**What you need to do:** Look through the entries below and return all lines including the word "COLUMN".

Dataset entries:
=======
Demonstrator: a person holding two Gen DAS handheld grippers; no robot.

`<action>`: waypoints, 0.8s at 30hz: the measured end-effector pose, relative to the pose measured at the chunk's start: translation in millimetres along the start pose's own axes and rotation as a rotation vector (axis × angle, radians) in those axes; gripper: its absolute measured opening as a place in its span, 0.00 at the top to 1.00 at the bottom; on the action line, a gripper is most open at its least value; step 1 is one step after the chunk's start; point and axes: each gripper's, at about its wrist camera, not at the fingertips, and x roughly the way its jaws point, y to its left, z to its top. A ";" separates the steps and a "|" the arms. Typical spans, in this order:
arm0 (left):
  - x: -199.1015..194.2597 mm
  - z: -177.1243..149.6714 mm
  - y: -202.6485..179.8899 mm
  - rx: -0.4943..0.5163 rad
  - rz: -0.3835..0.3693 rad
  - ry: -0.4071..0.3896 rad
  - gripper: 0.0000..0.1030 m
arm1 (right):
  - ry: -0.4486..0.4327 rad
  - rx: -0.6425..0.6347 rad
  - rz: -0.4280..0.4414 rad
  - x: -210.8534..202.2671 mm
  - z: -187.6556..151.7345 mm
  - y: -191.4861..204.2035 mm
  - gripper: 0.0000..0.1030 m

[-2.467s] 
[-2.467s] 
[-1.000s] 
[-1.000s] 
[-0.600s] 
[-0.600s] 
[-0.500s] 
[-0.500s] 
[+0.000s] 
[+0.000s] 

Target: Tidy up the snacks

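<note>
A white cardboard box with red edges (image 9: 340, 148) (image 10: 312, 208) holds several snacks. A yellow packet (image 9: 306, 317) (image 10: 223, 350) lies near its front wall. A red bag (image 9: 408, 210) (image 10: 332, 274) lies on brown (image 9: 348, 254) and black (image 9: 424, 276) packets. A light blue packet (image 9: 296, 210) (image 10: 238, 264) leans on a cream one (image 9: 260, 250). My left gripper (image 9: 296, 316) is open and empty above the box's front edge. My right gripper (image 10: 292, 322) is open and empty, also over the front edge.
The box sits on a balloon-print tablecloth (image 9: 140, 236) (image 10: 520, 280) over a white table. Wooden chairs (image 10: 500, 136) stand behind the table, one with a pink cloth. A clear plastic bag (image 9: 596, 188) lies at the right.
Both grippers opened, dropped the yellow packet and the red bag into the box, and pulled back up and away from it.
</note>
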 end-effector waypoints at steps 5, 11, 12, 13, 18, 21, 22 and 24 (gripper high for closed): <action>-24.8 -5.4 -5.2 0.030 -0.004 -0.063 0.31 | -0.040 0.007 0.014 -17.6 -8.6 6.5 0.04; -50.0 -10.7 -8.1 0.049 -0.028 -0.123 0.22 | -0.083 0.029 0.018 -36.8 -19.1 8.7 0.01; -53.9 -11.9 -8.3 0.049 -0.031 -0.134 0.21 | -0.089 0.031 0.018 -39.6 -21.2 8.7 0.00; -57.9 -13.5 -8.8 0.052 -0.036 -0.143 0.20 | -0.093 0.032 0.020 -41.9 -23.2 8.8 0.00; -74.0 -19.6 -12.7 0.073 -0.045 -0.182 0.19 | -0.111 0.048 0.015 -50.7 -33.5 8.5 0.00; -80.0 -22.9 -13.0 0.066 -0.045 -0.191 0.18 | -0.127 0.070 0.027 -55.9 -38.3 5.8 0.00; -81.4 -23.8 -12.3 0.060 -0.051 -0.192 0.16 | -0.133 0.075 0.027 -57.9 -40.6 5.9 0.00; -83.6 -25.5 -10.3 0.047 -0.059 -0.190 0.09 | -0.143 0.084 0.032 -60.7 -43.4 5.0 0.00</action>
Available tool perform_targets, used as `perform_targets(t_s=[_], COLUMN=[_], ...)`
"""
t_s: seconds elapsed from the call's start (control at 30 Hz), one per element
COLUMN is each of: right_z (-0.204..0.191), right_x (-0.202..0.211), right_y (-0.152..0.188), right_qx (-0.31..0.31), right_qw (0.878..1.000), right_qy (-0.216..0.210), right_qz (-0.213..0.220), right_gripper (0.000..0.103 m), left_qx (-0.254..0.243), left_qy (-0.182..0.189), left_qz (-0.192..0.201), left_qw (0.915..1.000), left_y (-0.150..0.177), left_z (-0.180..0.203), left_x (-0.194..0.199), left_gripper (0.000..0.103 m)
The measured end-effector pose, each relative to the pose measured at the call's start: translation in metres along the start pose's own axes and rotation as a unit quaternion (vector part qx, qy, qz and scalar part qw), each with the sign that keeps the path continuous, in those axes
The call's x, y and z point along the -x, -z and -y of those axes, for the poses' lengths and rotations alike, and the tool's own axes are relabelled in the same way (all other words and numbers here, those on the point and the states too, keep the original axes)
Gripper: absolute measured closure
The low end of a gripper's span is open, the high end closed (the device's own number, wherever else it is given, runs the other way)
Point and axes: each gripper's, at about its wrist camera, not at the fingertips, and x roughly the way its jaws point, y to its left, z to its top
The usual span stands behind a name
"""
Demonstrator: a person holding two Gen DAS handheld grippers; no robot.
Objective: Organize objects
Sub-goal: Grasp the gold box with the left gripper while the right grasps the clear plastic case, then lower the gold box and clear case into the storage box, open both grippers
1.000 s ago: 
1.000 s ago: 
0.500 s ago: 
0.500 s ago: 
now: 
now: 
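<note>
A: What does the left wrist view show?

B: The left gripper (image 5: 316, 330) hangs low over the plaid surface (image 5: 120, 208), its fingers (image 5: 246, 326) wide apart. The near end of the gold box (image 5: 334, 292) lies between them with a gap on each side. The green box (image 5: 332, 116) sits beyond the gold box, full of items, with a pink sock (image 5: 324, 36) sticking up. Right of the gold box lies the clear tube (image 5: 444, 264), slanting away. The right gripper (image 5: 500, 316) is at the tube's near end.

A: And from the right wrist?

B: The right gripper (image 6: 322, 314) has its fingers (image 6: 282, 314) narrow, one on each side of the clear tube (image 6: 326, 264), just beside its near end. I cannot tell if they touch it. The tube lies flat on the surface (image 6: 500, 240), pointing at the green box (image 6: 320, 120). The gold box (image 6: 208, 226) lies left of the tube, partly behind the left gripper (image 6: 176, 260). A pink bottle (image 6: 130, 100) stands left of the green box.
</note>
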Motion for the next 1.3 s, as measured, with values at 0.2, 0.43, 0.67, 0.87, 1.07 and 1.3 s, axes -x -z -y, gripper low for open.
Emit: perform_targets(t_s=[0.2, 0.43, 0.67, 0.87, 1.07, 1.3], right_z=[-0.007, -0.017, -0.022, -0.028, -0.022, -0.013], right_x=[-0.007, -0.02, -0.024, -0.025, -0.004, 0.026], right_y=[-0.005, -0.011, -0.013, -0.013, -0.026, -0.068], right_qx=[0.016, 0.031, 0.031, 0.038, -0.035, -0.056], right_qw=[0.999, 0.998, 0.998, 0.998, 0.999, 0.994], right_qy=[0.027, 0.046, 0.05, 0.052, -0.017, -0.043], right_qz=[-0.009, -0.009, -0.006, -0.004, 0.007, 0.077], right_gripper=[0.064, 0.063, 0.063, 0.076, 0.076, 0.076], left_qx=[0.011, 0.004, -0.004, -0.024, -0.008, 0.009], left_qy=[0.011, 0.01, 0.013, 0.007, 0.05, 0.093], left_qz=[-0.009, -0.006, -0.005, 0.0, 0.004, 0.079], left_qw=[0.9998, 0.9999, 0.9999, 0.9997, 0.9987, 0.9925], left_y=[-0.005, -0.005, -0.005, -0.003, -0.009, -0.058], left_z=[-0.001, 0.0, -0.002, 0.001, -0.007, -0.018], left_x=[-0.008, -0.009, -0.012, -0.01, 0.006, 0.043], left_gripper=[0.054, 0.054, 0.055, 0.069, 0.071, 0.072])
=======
**Response:**
Available tool perform_targets, used as `perform_targets(t_s=[_], COLUMN=[_], ...)`
COLUMN is each of: right_z (-0.204..0.191), right_x (-0.202..0.211), right_y (-0.152..0.188), right_qx (-0.31..0.31), right_qw (0.878..1.000), right_qy (-0.216..0.210), right_qz (-0.213..0.220), right_gripper (0.000..0.103 m), left_qx (-0.254..0.243), left_qy (-0.182..0.189), left_qz (-0.192..0.201), left_qw (0.915..1.000), left_y (-0.150..0.177), left_z (-0.180..0.203), left_x (-0.194..0.199), left_gripper (0.000..0.103 m)

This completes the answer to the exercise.